Schedule Reordering Module¶

This module implements a ping-pong scheduling algorithm for optimizing wave-level parallelism in GPU kernels. The algorithm enables two waves within the same SIMD group to run in parallel by carefully orchestrating their execution phases and synchronization. Most of the module and algorithm described below can be found in wave_lang/kernel/wave/schedule_reordering.py

Overview¶

The scheduling algorithm implements a ping-pong pattern where two waves alternate between different computational phases:

Wave Synchronization Phase:
- Wave “High” is initially blocked before the loop
- Wave “Low” proceeds with memory operations
- When Wave “Low” hits a workgroup barrier after reads, Wave “High” is unblocked
- Both waves then proceed in parallel with different tasks
Parallel Execution Phases:

First Cluster:
- Wave “Low” performs matrix multiplications (MMAs)
- Wave “High” performs local and global memory reads
Second Cluster:
- Wave “Low” performs local writes
- Wave “High” performs matrix multiplications (MMAs)
Synchronization:
- Waves synchronize using workgroup barriers
- Conditional barriers control wave execution flow
- After synchronization, both waves can proceed to the next iteration

Implementation Details¶

Operation Classification¶

The algorithm classifies operations into four main categories:

Global Reads: Memory operations loading from global memory
Local Reads: Memory operations loading from shared memory
Local Writes: Memory operations writing to shared memory
MMAs: Matrix multiplication operations

Graph Reordering¶

The reordering process follows these steps:

Detection:
- Identifies operations within a for-loop
- Classifies operations into the four categories
- Determines operation dependencies
Clustering:
- Groups operations into logical clusters
- Reorders clusters to optimize wave parallelism
- Maintains data dependencies while enabling parallel execution
Graph Reconstruction:
- Preserves operations before the cluster
- Inserts reordered cluster operations
- Maintains operations after the cluster
- Ensures correct execution order while enabling parallel wave execution

Scheduling Strategy¶

The module supports different scheduling strategies:

SchedReorderStrategy.NONE: No reordering applied
SchedReorderStrategy.TWO_PP_CLUSTER: Implements the ping-pong pattern with two clusters

The strategy selection is based on:

Hardware constraints
Tile sizes (M, N, K dimensions)
Wave count requirements

Key Functions¶

schedule_reordering(trace, constraints, scheduling_type)¶: Main entry point for the scheduling algorithm. Processes the trace and applies the appropriate reordering strategy based on the given constraints.

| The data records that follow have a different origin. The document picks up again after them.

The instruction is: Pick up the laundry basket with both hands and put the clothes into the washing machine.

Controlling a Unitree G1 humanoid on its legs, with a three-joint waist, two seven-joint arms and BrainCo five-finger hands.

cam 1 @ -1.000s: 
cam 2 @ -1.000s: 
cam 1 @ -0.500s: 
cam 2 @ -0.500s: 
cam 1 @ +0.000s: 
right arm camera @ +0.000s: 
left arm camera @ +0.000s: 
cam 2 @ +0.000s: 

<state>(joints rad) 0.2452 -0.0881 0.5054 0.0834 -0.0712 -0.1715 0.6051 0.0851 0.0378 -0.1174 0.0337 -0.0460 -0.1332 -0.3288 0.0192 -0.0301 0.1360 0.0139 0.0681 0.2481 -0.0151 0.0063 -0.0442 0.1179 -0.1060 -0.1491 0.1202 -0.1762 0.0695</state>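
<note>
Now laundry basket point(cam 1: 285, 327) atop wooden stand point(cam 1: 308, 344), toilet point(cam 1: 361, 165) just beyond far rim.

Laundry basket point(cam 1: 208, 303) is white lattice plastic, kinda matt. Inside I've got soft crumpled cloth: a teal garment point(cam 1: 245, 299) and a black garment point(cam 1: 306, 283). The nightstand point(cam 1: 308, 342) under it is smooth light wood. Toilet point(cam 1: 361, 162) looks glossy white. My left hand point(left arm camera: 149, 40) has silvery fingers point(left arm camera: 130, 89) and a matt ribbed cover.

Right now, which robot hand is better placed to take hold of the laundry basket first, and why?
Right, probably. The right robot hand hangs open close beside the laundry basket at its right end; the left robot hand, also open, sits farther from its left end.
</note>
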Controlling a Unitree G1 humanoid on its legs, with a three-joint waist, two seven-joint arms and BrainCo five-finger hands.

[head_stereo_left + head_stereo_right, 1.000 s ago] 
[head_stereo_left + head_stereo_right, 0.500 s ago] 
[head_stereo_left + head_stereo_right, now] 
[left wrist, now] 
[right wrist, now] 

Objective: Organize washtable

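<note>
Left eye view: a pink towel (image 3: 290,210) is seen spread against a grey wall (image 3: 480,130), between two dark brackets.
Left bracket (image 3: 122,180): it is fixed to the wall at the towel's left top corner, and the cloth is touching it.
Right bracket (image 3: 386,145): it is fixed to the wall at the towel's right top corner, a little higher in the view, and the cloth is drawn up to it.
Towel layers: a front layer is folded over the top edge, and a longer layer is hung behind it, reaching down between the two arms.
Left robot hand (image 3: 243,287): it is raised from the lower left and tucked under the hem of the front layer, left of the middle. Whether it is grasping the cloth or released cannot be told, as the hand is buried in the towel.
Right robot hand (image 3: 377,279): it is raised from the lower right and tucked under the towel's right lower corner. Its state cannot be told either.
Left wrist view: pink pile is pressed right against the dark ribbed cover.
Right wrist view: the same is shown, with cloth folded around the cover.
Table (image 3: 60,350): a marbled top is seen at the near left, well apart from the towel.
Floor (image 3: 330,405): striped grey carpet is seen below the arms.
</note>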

transform_two_PP_clusters(mma_nodes, local_load_lhs, local_load_rhs, global_load_lhs, global_load_rhs, local_write_lhs, local_write_rhs)¶: Implements the two-cluster ping-pong transformation, creating the necessary operation clusters and synchronization points.

add_conditional_barriers_to_loop(custom_iterate, trace, hardware_constraint)¶: Adds conditional barriers to control wave execution flow, implementing the wave synchronization mechanism.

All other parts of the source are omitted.